6. On the subject of nicknames, most of the characters in Shiver who journey to Antarctica have nicknames. Is this based on reality and, if so, why do you think this is the case? Is it because people adopt a different personality when travelling to, and living in, Antarctica?
It’s part and parcel of the Aussie Antarctic expeditioners’ world. Saying that, I’ve always grown up around shortened names and nicknames. My family were known (unfortunately!) as “the Humps” when I was a kid. Why? Gemmell/camel/hump. I was baby Hump (the youngest in the family. My mum and dad were Mr and Mrs Hump.) It’s an endearingly Aussie trait to shorten names.
7. When you think back to your time in Antarctica what image(s) most immediately comes to mind?
A snow petrel on the wind.
8. Fin says she has been told that “everyone comes back from Antarctica a different person”. How did the experience change you?

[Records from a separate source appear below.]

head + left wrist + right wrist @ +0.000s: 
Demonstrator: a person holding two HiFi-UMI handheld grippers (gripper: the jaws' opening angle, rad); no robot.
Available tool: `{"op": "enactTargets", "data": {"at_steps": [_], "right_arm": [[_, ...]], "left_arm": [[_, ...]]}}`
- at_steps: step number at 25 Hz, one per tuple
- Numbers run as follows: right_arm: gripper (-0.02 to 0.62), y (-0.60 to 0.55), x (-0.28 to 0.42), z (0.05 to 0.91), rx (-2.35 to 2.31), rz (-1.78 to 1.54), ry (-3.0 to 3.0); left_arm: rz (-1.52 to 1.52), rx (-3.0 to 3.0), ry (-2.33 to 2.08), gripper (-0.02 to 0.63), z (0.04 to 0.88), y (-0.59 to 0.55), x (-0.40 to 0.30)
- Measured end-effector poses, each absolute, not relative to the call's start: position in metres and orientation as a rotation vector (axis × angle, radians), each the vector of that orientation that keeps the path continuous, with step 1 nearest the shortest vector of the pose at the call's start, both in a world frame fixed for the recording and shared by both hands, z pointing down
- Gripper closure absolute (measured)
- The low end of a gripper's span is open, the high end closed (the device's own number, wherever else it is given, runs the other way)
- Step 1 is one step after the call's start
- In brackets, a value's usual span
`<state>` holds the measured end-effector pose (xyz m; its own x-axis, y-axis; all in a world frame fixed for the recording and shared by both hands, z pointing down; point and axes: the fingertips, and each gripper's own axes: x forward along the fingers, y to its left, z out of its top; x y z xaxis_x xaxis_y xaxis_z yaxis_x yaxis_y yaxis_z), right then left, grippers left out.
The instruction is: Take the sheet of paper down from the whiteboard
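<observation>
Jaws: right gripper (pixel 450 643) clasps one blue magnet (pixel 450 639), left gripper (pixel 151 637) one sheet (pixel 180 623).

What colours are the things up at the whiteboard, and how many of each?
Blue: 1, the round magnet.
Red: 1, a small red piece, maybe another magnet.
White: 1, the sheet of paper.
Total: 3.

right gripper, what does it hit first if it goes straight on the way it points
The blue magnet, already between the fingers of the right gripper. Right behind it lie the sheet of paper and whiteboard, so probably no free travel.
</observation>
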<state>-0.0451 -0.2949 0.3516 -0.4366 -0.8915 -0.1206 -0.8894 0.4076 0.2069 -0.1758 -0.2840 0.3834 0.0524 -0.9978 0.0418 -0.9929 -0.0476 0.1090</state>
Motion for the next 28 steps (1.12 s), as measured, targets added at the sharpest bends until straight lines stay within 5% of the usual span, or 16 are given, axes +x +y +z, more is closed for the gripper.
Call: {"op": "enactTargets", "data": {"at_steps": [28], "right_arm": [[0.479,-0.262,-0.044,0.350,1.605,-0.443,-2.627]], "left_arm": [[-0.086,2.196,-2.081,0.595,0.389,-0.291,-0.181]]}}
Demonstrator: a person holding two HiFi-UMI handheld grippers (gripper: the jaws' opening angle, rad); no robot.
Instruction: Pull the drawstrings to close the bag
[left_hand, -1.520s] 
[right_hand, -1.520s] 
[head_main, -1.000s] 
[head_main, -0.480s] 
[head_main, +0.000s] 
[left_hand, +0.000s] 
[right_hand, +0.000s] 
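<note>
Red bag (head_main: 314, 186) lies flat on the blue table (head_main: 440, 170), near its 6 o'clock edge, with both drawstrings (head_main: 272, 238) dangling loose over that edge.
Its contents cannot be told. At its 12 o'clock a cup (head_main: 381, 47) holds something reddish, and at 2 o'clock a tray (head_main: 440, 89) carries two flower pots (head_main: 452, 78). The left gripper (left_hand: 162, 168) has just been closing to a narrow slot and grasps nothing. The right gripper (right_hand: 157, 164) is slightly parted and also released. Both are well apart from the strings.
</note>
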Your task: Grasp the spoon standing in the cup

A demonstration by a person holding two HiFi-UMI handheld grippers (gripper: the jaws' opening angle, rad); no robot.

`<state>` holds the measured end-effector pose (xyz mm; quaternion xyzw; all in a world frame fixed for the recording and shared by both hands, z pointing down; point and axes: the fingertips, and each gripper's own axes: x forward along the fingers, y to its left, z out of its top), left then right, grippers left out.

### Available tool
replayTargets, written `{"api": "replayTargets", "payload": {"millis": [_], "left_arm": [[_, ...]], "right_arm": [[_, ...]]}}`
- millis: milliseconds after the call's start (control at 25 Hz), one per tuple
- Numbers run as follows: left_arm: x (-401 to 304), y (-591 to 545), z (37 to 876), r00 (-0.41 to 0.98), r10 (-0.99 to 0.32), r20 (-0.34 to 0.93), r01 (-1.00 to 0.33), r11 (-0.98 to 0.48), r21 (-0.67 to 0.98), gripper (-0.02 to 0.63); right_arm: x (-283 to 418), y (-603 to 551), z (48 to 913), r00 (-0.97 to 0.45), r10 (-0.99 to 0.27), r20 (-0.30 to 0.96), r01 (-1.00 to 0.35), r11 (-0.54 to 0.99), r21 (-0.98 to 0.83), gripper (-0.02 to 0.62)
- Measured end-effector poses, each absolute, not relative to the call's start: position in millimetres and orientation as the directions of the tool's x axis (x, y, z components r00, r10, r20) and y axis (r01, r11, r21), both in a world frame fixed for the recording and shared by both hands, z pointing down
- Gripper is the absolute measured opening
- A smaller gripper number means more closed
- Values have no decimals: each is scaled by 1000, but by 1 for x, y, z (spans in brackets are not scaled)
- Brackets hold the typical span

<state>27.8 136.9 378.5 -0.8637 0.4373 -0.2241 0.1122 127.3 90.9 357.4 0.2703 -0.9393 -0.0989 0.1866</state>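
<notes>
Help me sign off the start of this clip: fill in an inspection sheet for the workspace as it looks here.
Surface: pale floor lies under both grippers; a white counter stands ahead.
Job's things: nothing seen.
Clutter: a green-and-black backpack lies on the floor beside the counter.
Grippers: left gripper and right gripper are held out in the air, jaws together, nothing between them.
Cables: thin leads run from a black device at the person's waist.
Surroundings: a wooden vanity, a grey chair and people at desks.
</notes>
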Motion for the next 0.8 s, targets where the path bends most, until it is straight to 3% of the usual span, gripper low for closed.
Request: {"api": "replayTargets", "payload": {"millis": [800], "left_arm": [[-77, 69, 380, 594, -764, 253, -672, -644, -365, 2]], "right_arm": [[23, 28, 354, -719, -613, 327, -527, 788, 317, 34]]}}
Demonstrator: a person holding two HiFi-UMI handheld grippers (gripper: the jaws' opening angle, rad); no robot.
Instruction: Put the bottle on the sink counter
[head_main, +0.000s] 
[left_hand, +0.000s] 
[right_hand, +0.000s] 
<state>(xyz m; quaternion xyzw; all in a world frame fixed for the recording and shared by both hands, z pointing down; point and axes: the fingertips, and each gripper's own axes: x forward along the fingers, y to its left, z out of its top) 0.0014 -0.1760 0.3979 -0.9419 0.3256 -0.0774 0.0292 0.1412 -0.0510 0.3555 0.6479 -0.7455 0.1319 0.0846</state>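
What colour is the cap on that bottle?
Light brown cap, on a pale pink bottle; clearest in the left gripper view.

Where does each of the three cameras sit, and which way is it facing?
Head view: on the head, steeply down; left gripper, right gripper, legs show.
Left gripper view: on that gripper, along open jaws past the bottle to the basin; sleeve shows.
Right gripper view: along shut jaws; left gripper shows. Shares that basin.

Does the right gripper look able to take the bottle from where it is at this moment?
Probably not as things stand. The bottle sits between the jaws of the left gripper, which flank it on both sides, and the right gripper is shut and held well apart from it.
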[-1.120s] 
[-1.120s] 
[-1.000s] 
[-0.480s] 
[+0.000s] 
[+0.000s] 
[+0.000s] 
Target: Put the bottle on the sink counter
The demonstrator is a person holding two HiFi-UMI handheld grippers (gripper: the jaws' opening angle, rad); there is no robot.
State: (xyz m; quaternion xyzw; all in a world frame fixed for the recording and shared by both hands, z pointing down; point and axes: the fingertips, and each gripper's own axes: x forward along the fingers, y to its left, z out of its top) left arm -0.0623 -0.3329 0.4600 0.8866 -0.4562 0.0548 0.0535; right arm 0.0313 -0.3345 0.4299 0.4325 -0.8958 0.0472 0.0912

In so many ways – it’s all in Shiver. I think the main thing was that it taught me the importance of living a light life, with few possessions, and living your life with passion – do what you want to do with your time on this earth. There were some tremendously inspiring people I was travelling with. I grew up on that voyage. It stopped the silliness.
9. Fin also says at the end of the novel, “I feel that I can never return to Antarctica”. Did you feel the same way after your trip? Do you still feel this way?
I do because of what went on down there. It would be too emotional to ever return. I’ve had my time there, I will never go back.
10. Do you remain in contact with any of the people with whom you travelled to Antarctica?
Yes. Some of the women are dear friends, still. But I haven’t kept in contact with any of the men.
11. Why do you think Fin/you felt such an irresistible urge to travel to the Australian desert after experiencing Antarctica?
They are similar in many respects – tough places with an incredible spirituality soaked into them. Both the ice desert and the sand desert are under my skin and won’t let me go.
12. You said recently in an article in Notebook magazine (November, 2009) that having travelled all over the world, you now crave the “serenity of belonging” and specifically of being in urban Australia surrounded by your family. Now that you have “returned home”, how does it feel? Has, in your words, a “rangy restlessness” come yet to “undermine your shiny days”? If it does return, where else in the world do you most passionately want to travel?
I haven’t yet made it home! I’m working on it though, so we’ll see. Back soon I hope, flushed clean for a new adventure.
13. Finally, do you find yourself reading a lot of world literature to quell that “rangy restlessness” somewhat? If so, have there been any particular gems you would like to share?
I always love Michael Ondaatje for his powerful sense of place, his communion with the land – whether that be Sri Lanka or Italy or Canada.